■ **Prompt**: Search the material for the string "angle", then return every line where it is found.

■ **Recorded information**:

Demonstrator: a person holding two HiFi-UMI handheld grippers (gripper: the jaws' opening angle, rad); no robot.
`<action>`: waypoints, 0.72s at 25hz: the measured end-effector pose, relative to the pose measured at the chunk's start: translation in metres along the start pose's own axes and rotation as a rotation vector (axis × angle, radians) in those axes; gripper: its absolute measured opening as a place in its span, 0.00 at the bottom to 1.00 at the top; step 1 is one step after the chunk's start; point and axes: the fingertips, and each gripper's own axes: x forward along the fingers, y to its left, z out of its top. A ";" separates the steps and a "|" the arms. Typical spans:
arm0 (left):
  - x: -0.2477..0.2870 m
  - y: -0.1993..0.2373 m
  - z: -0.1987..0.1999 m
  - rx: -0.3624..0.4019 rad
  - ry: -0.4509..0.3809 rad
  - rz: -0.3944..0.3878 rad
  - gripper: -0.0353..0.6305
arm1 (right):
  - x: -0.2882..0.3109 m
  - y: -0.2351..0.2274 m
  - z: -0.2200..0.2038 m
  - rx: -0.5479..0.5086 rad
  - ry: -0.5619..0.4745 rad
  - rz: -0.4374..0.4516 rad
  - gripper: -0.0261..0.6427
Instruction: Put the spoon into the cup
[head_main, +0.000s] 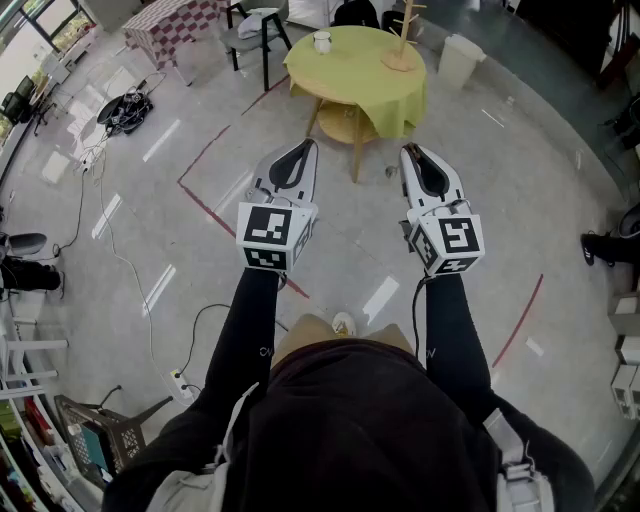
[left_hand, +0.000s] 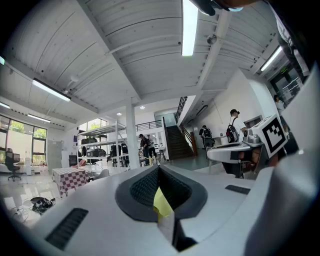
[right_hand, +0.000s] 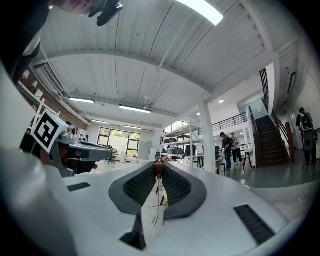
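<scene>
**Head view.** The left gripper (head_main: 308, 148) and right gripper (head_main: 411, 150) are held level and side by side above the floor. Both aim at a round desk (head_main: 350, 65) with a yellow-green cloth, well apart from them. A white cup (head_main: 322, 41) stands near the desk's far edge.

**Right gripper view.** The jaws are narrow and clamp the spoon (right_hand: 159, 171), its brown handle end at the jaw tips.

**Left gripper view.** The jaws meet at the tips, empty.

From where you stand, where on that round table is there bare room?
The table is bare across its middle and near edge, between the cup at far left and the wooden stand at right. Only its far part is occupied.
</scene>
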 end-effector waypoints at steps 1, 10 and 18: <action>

■ **Response below**:
Demonstrator: a person holding two HiFi-UMI handheld grippers (gripper: the jaws' opening angle, rad); no robot.
`<action>`: waypoints, 0.72s at 25hz: the measured end-effector pose, relative to the pose measured at the chunk's start: translation in metres along the start pose's own axes and rotation as a rotation vector (axis × angle, radians) in those axes; gripper: its absolute measured opening as a place in its span, 0.00 at the bottom to 1.00 at the top; step 1 is one step after the chunk's start; point and axes: the fingertips, and each gripper's own axes: x forward along the fingers, y to its left, z out of its top. A ";" separates the steps and a "|" the arms. Typical spans:

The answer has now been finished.